[Start of section]

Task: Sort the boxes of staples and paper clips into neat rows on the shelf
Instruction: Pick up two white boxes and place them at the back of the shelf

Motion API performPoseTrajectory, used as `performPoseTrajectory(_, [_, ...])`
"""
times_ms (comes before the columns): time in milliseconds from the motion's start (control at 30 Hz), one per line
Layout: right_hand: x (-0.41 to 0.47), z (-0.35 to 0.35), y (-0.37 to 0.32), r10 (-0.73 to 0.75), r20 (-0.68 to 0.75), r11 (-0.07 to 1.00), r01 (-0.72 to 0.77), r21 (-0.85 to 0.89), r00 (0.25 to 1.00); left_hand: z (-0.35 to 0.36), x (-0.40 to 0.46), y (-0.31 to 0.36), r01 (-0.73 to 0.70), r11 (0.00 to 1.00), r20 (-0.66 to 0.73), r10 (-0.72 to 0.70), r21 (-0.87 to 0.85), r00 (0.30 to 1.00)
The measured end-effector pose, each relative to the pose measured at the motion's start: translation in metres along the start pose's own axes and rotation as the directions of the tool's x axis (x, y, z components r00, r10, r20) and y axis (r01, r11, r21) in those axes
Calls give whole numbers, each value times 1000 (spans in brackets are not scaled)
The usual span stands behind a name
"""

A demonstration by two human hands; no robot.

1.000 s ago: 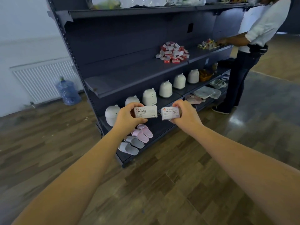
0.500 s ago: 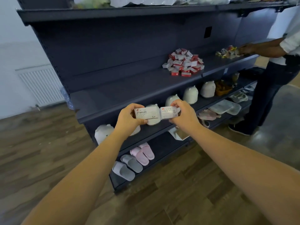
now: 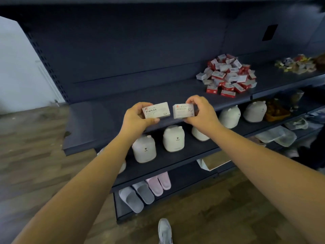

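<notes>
My left hand (image 3: 136, 118) grips a small white box marked STAPLES (image 3: 156, 110) by its left end. My right hand (image 3: 200, 112) pinches a white paper clip box (image 3: 183, 111) by its right end. Both boxes are held side by side, a small gap apart, above the front of the dark shelf (image 3: 109, 118). A jumbled heap of red and white boxes (image 3: 228, 75) lies on the same shelf, further right and back.
A pile of mixed small items (image 3: 297, 65) sits at the shelf's far right. White bear-faced containers (image 3: 173, 139) line the shelf below, with slippers (image 3: 140, 194) on the bottom shelf. My shoe (image 3: 164, 230) stands on the wooden floor.
I have stepped closer to the shelf, so it fills the view. Both hands with their boxes have risen to shelf level. The other person at the right is out of view.
</notes>
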State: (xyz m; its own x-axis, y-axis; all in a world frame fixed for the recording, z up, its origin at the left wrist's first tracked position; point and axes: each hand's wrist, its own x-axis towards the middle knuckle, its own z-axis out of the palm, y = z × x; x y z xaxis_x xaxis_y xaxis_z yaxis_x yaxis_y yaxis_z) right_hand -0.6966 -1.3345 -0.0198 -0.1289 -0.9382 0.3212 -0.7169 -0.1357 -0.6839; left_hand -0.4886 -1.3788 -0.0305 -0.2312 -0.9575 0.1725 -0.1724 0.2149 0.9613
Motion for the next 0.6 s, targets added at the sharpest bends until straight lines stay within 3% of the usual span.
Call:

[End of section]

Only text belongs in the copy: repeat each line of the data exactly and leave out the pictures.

> **Reply**:
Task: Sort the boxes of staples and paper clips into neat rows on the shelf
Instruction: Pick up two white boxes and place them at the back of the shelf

Motion API performPoseTrajectory, used as `performPoseTrajectory(_, [_, ...])`
"""
times_ms (comes before the columns): time in milliseconds from the motion's start (control at 30 Hz), one per line
Layout: right_hand: x (-0.41 to 0.47), z (-0.35 to 0.35), y (-0.37 to 0.32), r10 (-0.73 to 0.75), r20 (-0.68 to 0.75), r11 (-0.07 to 1.00), r01 (-0.72 to 0.77), r21 (-0.85 to 0.89), r00 (0.25 to 1.00); left_hand: z (-0.35 to 0.36), x (-0.40 to 0.46), y (-0.31 to 0.36), r01 (-0.73 to 0.70), r11 (0.00 to 1.00), r20 (-0.66 to 0.73), r10 (-0.72 to 0.70), r21 (-0.87 to 0.85), r00 (0.30 to 1.00)
The measured end-effector pose, each relative to the pose measured at the motion's start: translation in metres along the start pose's own axes and rotation as the directions of the tool's x axis (x, y, z components r00, r10, r20) and y axis (r01, r11, r21) in those axes
Calls give whole numbers, each value times 1000 (spans in brackets are not scaled)
The usual span stands behind a name
"""

A demonstration by two human hands; no robot.

1.000 s ago: 
0.500 s ago: 
now: 

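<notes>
My left hand (image 3: 136, 118) grips a small white box marked STAPLES (image 3: 156, 110) by its left end. My right hand (image 3: 200, 112) pinches a white paper clip box (image 3: 183, 111) by its right end. Both boxes are held side by side, a small gap apart, above the front of the dark shelf (image 3: 109, 118). A jumbled heap of red and white boxes (image 3: 228, 75) lies on the same shelf, further right and back.
A pile of mixed small items (image 3: 297, 65) sits at the shelf's far right. White bear-faced containers (image 3: 173, 139) line the shelf below, with slippers (image 3: 140, 194) on the bottom shelf. My shoe (image 3: 164, 230) stands on the wooden floor.
I have stepped closer to the shelf, so it fills the view. Both hands with their boxes have risen to shelf level. The other person at the right is out of view.
</notes>
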State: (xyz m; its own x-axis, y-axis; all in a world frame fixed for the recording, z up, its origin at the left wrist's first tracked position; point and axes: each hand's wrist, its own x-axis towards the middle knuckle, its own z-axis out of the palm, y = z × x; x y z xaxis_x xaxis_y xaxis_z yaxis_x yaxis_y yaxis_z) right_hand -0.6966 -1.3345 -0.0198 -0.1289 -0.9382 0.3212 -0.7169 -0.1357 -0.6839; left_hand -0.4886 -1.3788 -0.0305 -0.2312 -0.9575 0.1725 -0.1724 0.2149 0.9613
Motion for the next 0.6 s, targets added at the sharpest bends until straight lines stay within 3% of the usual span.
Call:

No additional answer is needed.